┌────────

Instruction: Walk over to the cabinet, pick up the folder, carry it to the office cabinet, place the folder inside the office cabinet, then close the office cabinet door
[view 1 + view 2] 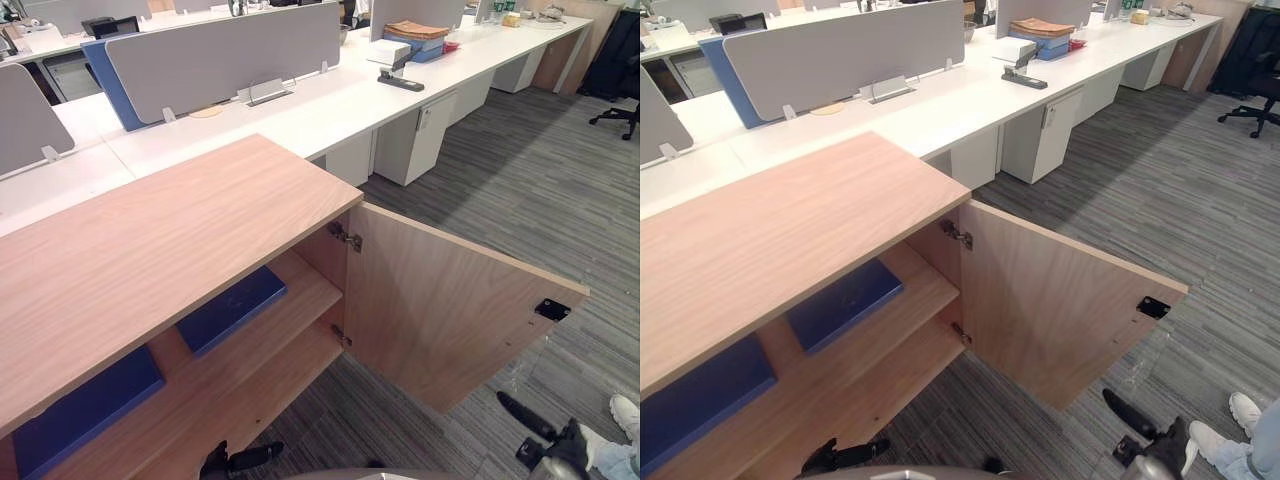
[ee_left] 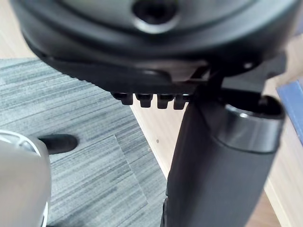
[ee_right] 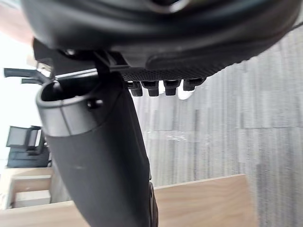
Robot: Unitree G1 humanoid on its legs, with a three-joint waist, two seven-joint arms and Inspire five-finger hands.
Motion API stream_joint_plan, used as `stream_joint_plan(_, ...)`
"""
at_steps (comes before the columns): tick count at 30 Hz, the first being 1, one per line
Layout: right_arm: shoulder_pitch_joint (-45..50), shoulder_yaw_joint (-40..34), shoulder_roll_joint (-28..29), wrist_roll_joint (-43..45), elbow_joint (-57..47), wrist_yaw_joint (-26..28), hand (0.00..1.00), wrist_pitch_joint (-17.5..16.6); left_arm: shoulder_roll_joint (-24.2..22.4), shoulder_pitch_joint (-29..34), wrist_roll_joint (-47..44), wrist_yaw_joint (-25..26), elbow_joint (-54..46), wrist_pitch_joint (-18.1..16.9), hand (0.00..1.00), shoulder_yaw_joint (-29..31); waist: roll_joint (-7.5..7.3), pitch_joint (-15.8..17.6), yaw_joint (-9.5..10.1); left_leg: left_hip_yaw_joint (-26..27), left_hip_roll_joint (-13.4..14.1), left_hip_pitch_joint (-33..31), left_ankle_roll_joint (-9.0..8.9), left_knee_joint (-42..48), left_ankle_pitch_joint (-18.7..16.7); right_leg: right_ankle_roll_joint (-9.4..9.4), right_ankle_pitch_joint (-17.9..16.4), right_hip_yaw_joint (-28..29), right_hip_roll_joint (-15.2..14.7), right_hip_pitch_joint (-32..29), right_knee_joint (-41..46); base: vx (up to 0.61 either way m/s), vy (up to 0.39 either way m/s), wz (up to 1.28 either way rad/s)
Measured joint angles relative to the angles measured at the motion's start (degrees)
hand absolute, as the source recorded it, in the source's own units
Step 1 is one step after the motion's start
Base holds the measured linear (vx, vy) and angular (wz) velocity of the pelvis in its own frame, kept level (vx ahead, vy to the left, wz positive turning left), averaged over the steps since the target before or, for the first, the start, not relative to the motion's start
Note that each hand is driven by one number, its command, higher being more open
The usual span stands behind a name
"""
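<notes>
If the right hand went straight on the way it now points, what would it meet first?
Probably the grey carpet: the right hand has its fingers aimed at floor, beside the open door; depth is unclear.

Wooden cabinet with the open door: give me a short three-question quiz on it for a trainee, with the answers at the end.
1. True or false: the door of the light wooden cabinet is shut.
2. The two flat blue folders lie: A on the cabinet's top; B on the shelf inside it; C on the grey carpet.
3. What do the dark left hand and right hand hold?

Key: 1 false, it stands open. 2 B. 3 nothing; both are open and empty.
</notes>
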Motion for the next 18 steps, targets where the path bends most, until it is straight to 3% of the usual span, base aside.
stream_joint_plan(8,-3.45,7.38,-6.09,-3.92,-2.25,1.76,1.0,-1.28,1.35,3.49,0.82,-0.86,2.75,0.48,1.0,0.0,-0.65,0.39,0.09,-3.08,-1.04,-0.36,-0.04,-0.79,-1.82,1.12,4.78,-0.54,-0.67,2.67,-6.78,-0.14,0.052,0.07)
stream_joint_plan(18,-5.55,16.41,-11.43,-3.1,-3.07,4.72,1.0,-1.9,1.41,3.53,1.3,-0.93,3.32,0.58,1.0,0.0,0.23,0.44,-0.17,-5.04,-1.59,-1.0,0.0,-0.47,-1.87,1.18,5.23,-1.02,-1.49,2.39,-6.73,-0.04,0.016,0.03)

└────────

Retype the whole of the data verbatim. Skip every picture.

▸ The completed task:
Instruction: Walk over to the cabinet, pick up the folder, carry it to the office cabinet, place the folder inside the office cabinet, then close the office cabinet door
[view 1 + view 2] 
[ee_left] 
[ee_right] 
Robot: Unitree G1 humanoid on its legs, with a three-joint waist, two seven-joint arms and Inspire five-finger hands.
Motion API stream_joint_plan, used as `stream_joint_plan(_, ...)`
"""
at_steps (comes before the columns): tick count at 30 Hz, the first being 1, one per line
Layout: right_arm: shoulder_pitch_joint (-45..50), shoulder_yaw_joint (-40..34), shoulder_roll_joint (-28..29), wrist_roll_joint (-43..45), elbow_joint (-57..47), wrist_yaw_joint (-26..28), hand (0.00..1.00), wrist_pitch_joint (-17.5..16.6); left_arm: shoulder_roll_joint (-24.2..22.4), shoulder_pitch_joint (-29..34), wrist_roll_joint (-47..44), wrist_yaw_joint (-25..26), elbow_joint (-54..46), wrist_pitch_joint (-18.1..16.9), hand (0.00..1.00), shoulder_yaw_joint (-29..31); waist: roll_joint (-7.5..7.3), pitch_joint (-15.8..17.6), yaw_joint (-9.5..10.1); left_leg: left_hip_yaw_joint (-26..27), left_hip_roll_joint (-13.4..14.1), left_hip_pitch_joint (-33..31), left_ankle_roll_joint (-9.0..8.9), left_knee_joint (-42..48), left_ankle_pitch_joint (-18.7..16.7); right_leg: right_ankle_roll_joint (-9.4..9.4), right_ankle_pitch_joint (-17.9..16.4), right_hip_yaw_joint (-28..29), right_hip_roll_joint (-15.2..14.7), right_hip_pitch_joint (-32..29), right_knee_joint (-41..46); base: vx (up to 0.61 either way m/s), vy (up to 0.39 either way m/s), wz (up to 1.28 either way rad/s)
Measured joint angles relative to the angles measured at the motion's start (degrees)
hand absolute, as the source recorded it, in the source's own units
Step 1 is one step after the motion's start
Base holds the measured linear (vx, vy) and angular (wz) velocity of the pelvis in its own frame, kept level (vx ahead, vy to the left, wz positive turning left), averaged over the steps since the target before or, for the first, the start, not relative to the motion's start
Note that each hand is driven by one number, its command, higher being more open
The usual span stands behind a name
"""
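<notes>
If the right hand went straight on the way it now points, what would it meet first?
Probably the grey carpet: the right hand has its fingers aimed at floor, beside the open door; depth is unclear.

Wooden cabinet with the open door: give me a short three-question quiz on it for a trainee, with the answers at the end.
1. True or false: the door of the light wooden cabinet is shut.
2. The two flat blue folders lie: A on the cabinet's top; B on the shelf inside it; C on the grey carpet.
3. What do the dark left hand and right hand hold?

Key: 1 false, it stands open. 2 B. 3 nothing; both are open and empty.
</notes>
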Motion for the next 18 steps, targets where the path bends most, until it is straight to 3% of the usual span, base aside.
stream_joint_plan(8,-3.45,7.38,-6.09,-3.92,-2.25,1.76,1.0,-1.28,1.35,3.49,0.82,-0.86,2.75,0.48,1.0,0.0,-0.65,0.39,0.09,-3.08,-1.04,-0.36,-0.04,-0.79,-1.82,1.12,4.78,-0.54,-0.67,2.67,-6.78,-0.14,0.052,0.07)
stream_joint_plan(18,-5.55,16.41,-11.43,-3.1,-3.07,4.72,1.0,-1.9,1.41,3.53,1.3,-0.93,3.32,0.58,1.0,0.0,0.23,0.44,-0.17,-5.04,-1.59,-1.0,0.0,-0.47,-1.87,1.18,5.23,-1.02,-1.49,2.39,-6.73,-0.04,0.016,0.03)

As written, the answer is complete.